[U-Boot] [PATCH v3 2/8] fdt: add "fdt checksign" command

public inbox for u-boot@lists.denx.de
 help / color / mirror / Atom feed

From: Heiko Schocher <hs@denx.de>
To: u-boot@lists.denx.de
Subject: [U-Boot] [PATCH v3 2/8] fdt: add "fdt checksign" command
Date: Mon,  3 Mar 2014 12:19:24 +0100	[thread overview]
Message-ID: <1393845570-3283-3-git-send-email-hs@denx.de> (raw)
In-Reply-To: <1393845570-3283-1-git-send-email-hs@denx.de>

check if a fdt is correct signed
pass an optional addr value. Contains the addr of the key blob

Signed-off-by: Heiko Schocher <hs@denx.de>
Acked-by: Simon Glass <sjg@chromium.org>

---
changes vor v2:
- add comment from Simon Glass:
  - rename "fdt sign" to "fdt checksign"
    -> rename patch subject from "fdt: add "fdt sign" command"
       to "fdt: add "fdt checksign" command"
  - add error message
changes for v2:
  add Acked-by from Simon Glass
---
 common/cmd_fdt.c | 42 +++++++++++++++++++++++++++++++++++++++++-
 1 file changed, 41 insertions(+), 1 deletion(-)

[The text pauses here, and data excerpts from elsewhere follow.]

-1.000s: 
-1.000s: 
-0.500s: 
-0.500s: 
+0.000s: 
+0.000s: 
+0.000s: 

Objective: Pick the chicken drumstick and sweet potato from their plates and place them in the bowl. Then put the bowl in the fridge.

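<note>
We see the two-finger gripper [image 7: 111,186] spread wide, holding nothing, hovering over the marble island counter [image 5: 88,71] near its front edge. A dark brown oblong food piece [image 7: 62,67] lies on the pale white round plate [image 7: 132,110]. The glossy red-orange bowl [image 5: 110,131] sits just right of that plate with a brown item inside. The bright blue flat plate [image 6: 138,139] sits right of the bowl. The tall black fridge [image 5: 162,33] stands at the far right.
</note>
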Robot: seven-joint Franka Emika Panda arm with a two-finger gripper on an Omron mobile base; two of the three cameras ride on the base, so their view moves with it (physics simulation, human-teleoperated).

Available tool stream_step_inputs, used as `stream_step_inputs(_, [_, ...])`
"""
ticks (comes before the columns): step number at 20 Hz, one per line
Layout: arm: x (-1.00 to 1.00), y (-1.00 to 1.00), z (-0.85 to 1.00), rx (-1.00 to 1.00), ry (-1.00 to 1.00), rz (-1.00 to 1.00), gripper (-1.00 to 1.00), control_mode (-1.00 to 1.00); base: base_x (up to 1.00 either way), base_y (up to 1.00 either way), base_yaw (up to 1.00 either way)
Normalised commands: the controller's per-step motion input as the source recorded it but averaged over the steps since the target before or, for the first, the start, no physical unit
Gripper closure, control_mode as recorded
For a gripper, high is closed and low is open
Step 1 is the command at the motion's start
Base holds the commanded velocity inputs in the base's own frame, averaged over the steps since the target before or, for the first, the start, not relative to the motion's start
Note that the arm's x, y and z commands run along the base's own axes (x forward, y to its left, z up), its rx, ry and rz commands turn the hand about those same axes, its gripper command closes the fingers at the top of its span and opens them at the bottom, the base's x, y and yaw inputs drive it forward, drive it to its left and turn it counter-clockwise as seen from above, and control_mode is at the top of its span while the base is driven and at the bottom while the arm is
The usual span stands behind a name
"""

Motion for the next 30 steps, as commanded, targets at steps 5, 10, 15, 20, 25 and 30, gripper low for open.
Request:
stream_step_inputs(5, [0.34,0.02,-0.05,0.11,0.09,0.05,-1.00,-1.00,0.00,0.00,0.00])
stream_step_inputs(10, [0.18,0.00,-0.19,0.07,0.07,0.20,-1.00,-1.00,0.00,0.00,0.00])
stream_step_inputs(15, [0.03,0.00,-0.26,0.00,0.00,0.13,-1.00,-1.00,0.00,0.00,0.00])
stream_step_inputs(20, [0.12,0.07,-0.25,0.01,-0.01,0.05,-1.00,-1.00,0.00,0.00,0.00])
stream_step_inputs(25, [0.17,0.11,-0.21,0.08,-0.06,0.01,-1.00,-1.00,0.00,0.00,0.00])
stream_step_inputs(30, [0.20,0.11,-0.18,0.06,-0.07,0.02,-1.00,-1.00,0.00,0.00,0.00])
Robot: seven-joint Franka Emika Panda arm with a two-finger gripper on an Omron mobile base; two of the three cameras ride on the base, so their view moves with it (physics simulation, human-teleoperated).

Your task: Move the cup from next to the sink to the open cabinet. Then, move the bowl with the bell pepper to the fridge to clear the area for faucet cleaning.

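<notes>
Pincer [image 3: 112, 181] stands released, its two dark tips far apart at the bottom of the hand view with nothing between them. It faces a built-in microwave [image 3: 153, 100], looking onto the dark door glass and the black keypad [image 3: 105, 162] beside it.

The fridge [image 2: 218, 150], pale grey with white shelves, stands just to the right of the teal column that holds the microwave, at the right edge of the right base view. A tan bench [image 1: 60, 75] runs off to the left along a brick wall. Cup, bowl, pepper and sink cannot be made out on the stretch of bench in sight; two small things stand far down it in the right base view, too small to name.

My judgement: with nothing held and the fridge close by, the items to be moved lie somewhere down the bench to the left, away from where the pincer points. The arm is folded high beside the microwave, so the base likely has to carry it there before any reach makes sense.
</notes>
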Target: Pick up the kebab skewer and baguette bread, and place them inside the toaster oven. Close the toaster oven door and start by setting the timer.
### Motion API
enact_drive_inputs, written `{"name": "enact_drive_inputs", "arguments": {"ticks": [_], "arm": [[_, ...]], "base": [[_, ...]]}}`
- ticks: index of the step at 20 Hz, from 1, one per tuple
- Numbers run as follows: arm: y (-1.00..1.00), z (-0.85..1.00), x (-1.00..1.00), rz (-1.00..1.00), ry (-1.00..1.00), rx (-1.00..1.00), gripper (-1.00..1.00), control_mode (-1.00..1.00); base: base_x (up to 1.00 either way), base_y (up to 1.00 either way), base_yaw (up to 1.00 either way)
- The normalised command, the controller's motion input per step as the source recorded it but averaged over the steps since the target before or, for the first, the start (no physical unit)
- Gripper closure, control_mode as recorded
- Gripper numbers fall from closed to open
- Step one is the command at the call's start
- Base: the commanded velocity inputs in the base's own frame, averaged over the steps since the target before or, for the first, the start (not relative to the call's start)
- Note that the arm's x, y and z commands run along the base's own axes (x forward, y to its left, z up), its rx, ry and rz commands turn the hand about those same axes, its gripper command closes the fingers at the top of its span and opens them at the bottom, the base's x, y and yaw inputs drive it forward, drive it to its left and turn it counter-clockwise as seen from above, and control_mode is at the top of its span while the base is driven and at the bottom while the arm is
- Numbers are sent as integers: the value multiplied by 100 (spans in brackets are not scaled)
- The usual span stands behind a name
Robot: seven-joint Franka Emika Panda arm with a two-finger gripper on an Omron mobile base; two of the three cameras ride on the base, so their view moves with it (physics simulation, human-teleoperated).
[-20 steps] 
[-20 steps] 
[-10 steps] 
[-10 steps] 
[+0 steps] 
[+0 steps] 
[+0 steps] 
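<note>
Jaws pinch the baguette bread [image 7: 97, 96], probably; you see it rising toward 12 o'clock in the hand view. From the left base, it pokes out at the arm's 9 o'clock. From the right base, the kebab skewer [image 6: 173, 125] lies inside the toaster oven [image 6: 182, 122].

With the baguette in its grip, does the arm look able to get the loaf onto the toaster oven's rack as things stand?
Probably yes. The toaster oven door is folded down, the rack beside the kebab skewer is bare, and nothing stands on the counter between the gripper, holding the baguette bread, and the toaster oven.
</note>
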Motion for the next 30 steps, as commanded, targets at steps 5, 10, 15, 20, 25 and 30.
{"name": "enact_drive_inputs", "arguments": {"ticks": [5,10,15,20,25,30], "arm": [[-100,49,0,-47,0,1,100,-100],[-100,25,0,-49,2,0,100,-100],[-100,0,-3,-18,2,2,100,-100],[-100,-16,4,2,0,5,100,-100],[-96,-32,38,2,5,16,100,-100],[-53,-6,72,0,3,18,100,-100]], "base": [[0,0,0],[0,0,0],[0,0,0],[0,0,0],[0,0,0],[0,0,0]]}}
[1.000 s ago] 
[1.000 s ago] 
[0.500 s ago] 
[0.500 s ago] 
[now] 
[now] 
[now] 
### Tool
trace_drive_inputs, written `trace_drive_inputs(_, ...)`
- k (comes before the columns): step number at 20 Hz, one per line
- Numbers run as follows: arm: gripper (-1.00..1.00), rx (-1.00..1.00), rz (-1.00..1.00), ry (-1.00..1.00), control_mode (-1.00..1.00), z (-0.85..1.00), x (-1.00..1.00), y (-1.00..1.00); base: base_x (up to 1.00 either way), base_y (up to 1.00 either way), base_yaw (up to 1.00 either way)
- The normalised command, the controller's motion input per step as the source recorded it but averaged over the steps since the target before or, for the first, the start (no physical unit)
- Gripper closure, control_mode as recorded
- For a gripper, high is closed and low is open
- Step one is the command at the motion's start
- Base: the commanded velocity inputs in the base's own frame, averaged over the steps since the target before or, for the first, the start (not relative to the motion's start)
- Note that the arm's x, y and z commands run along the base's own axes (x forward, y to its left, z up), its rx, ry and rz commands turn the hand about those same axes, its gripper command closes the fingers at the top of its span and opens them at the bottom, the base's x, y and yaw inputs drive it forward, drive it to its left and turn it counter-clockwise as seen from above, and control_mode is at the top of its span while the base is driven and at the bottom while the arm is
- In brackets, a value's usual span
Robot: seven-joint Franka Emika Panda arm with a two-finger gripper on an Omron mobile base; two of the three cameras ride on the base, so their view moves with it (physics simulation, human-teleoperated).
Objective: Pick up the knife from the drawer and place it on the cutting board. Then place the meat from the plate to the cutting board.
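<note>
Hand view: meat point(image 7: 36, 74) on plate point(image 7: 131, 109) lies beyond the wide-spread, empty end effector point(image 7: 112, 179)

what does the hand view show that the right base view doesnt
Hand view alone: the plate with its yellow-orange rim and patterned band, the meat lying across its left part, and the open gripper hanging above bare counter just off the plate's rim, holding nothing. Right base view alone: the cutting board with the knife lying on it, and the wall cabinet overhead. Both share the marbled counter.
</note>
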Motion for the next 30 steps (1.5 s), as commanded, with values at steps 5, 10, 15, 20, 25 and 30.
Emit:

diff --git a/common/cmd_fdt.c b/common/cmd_fdt.c
index 3a9edd6..a6744ed 100644
--- a/common/cmd_fdt.c
+++ b/common/cmd_fdt.c
@@ -570,7 +570,7 @@ static int do_fdt(cmd_tbl_t *cmdtp, int flag, int argc, char * const argv[])
 		ft_board_setup(working_fdt, gd->bd);
 #endif
 	/* Create a chosen node */
-	else if (argv[1][0] == 'c') {
+	else if (strncmp(argv[1], "cho", 3) == 0) {
 		unsigned long initrd_start = 0, initrd_end = 0;
 
 		if ((argc != 2) && (argc != 4))
@@ -583,6 +583,41 @@ static int do_fdt(cmd_tbl_t *cmdtp, int flag, int argc, char * const argv[])
 
 		fdt_chosen(working_fdt, 1);
 		fdt_initrd(working_fdt, initrd_start, initrd_end, 1);
+
+#if defined(CONFIG_FIT_SIGNATURE)
+	} else if (strncmp(argv[1], "che", 3) == 0) {
+		int cfg_noffset;
+		int ret;
+		unsigned long addr;
+		struct fdt_header *blob;
+
+		if (!working_fdt)
+			return CMD_RET_FAILURE;
+
+		if (argc > 2) {
+			addr = simple_strtoul(argv[2], NULL, 16);
+			blob = map_sysmem(addr, 0);
+		} else {
+			blob = (struct fdt_header *)gd->fdt_blob;
+		}
+		if (!fdt_valid(&blob))
+			return 1;
+
+		gd->fdt_blob = blob;
+		cfg_noffset = fit_conf_get_node(working_fdt, NULL);
+		if (!cfg_noffset) {
+			printf("Could not find configuration node: %s\n",
+			       fdt_strerror(cfg_noffset));
+			return CMD_RET_FAILURE;
+		}
+
+		ret = fit_config_verify(working_fdt, cfg_noffset);
+		if (ret == 1)
+			return CMD_RET_SUCCESS;
+		else
+			return CMD_RET_FAILURE;
+#endif
+
 	}
 	/* resize the fdt */
 	else if (strncmp(argv[1], "re", 2) == 0) {
@@ -992,6 +1027,11 @@ static char fdt_help_text[] =
 	"fdt rsvmem delete <index>           - Delete a mem reserves\n"
 	"fdt chosen [<start> <end>]          - Add/update the /chosen branch in the tree\n"
 	"                                        <start>/<end> - initrd start/end addr\n"
+#if defined(CONFIG_FIT_SIGNATURE)
+	"fdt checksign [<addr>]              - check FIT signature\n"
+	"                                        <start> - addr of key blob\n"
+	"                                                  default gd->fdt_blob\n"
+#endif
 	"NOTE: Dereference aliases by omiting the leading '/', "
 		"e.g. fdt print ethernet0.";
 #endif
-- 
1.8.3.1

next prev parent reply	other threads:[~2014-03-03 11:19 UTC|newest]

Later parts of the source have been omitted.